Dans une allocution prononcée à Saint-Etienne dans l'enceinte de la Cité du design (4 novembre 2013), le premier ministre a fustigé « les discours déclinistes que nous entendons trop souvent ». Le terme, qui oscille entre le sens porté par l’usage de défaitiste et celui de pessimiste, revient périodiquement dans les discours des premiers ministres. Décliniste est un faux mot nouveau. Un autre premier ministre, Dominique de Villepin, a tenté d’imposer la déclinologie et son avatar néo-scientifique déclinologue. Ce néologisme à tendance barbarisme aurait pu signifier que le déclinologue était un expert en déclin à la manière d’un sinologue ou d’un futurologue. L’usage qu’en proposa en 2006 D. de Villepin ne prit pas cette direction.
Décliniste serait en toute logique l’adjectif qui se rapporte à la doctrine du déclinisme. Le suffixe « isme » décrit une opinion, un courant de pensée, un système et fait référence à un engagement. Dans cette approche, les déclinistes se reconnaissent dans les orientations de la doctrine du déclinisme comme les marinistes sont en pâmoison à l’évocation du dernier bon mot de leur cheftaine. Ceci est un exemple emprunté à l’actualité. La fin des « ismes » annoncée dans les charrois de la postmodernité revient comme un refoulé nauséeux. Les « ismes » d’aujourd’hui jouent petit bras. Ce qui pourrait accréditer leur déclin.

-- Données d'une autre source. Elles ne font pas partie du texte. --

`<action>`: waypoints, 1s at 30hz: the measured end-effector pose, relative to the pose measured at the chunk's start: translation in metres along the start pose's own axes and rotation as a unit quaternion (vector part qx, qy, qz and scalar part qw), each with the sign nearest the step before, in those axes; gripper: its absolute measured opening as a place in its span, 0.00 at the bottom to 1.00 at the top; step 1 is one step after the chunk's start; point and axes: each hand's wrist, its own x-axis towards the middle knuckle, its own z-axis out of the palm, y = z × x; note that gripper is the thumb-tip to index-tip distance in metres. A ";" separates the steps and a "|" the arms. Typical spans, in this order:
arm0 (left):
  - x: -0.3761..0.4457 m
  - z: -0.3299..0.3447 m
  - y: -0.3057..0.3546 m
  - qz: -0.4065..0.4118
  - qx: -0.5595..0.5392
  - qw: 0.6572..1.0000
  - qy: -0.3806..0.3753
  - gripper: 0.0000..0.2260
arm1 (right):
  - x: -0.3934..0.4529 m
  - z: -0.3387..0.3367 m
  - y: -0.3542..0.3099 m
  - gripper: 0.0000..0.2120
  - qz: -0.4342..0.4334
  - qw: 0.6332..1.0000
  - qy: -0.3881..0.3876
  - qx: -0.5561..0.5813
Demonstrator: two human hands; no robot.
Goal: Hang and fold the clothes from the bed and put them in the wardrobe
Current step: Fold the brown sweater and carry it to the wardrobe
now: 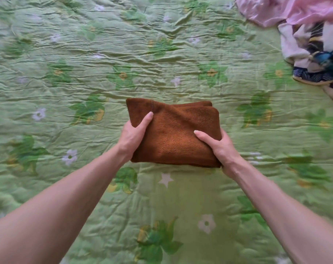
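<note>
The left hand (pixel 132 135) and right hand (pixel 217 144) each grip a side of the folded brown cloth (pixel 173 132), thumbs on top, over the green floral bedspread (pixel 66 54) (more clothes (pixel 302 25) lie far right).

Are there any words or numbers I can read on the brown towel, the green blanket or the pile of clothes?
None: no words or numbers show.
Brown towel: plain, no label showing.
Green blanket: only flowers and leaves.
Pile of clothes: blurred, only patterns, nothing to read.
</note>
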 end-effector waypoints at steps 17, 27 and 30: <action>-0.369 -0.063 0.170 -0.052 -0.146 0.979 -0.133 0.19 | -0.393 -0.073 -0.189 0.24 -0.008 0.989 0.078 0.126; -0.520 -0.023 0.184 -0.035 -0.087 0.976 -0.194 0.18 | -0.561 -0.137 -0.161 0.30 -0.049 0.960 0.146 0.233; -0.536 -0.012 0.189 -0.041 -0.077 0.971 -0.224 0.20 | -0.587 -0.146 -0.157 0.25 -0.053 0.946 0.176 0.268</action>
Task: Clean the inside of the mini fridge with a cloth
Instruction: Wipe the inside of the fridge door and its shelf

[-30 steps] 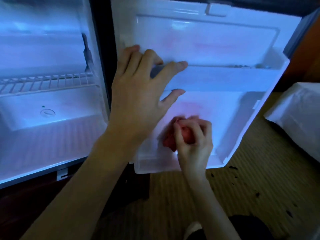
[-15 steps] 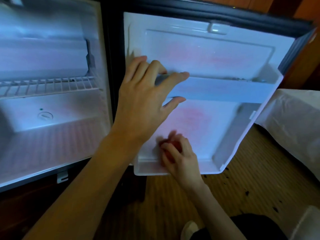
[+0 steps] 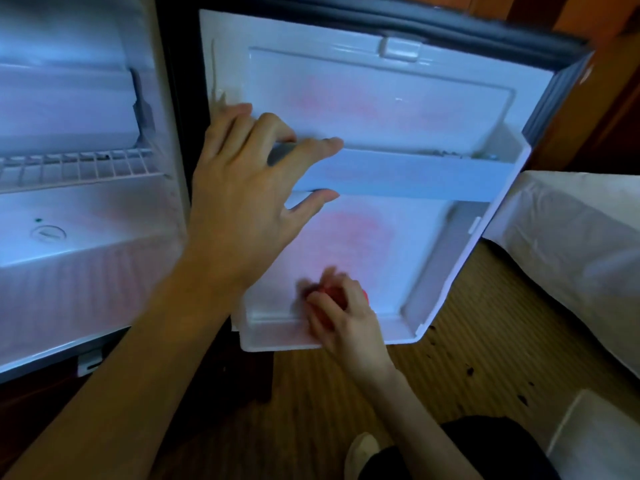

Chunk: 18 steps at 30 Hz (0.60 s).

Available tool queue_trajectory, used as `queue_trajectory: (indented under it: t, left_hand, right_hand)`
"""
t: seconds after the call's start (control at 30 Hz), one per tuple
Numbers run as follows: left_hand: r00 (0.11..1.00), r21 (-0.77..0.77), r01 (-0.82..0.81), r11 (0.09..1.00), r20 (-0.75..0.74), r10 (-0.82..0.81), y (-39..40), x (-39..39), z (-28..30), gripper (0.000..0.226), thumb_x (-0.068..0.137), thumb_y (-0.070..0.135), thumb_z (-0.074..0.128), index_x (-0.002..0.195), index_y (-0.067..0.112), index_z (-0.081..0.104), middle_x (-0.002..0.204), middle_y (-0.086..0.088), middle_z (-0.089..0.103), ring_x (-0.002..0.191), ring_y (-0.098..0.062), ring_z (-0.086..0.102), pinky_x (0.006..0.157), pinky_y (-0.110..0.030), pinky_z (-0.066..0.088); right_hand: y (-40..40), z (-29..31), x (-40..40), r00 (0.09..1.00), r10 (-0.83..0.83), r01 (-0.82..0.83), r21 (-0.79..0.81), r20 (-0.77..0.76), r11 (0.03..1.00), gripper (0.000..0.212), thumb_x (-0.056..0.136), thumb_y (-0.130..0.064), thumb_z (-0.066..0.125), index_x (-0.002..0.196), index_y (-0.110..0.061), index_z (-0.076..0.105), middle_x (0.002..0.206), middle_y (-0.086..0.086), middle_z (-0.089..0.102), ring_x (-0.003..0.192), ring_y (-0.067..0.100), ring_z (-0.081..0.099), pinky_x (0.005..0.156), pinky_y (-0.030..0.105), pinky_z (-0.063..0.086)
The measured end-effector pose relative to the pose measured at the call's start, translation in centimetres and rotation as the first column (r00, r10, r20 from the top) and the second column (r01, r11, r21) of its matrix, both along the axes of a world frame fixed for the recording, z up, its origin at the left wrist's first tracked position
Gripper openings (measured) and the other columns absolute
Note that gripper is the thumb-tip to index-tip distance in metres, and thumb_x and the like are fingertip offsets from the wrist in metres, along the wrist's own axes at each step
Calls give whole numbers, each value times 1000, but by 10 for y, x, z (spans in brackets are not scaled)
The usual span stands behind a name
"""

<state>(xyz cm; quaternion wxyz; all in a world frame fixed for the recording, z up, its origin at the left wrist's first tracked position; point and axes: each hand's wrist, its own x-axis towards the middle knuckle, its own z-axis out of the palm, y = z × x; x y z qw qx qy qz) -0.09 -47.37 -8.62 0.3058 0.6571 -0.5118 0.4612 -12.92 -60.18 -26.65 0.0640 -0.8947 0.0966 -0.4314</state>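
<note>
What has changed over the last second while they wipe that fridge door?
The right hand, gripping the red cloth, has slid down the inside of the open door, from the middle of the lower panel to the bottom door shelf. Nothing was picked up or released. The left hand stays on the door rail, fingers over its top and thumb under it.

Red cloth (image 3: 329, 295) bunched low against open white mini fridge (image 3: 381, 98) door
</note>
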Motion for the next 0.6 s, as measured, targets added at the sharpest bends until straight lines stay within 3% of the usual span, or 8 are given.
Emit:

Toutefois, si l’on se réfère à la modalité de construction des mots qui arrivent sur le marché sémantique, ce qui n’est en rien ridicule, les déclinistes devraient être tenus pour les chantres du déclin, des militants satisfaits et volontaires pour imposer leur doctrine puisant leurs ressources dans les livres d’Alain Minc. En réalité, la notion de déclin est lourdement chargée d’arrières pensées de peur et d’appréhension. Le déclinisme est un argument de disqualification surtout quand la droite n’est pas au pouvoir. C’est toujours prendre un risque que d’employer des mots qui ont été forgés par d’autres dans des circonstances oubliées. Le premier ministre enfourche-t-il le canasson du sentiment décliniste que ses adversaires portent à sa politique ? On comprend que l’arrière-cour de Matignon bruisse des ambitions pétaradantes des prétendants qui se voient tout en ascension
Lorsqu’il s’apprêtera à quitter Matignon, le premier ministre sera invité à décliner ses réalisations et les succès de sa politique. Celui (ou celle) qui sera pressenti(e) pour lui succéder peut de toute façon décliner la proposition de promotion. Quelle que soit la décision retenue, elle ne manquera d’être perçue comme des clins d’œil à l’avenir.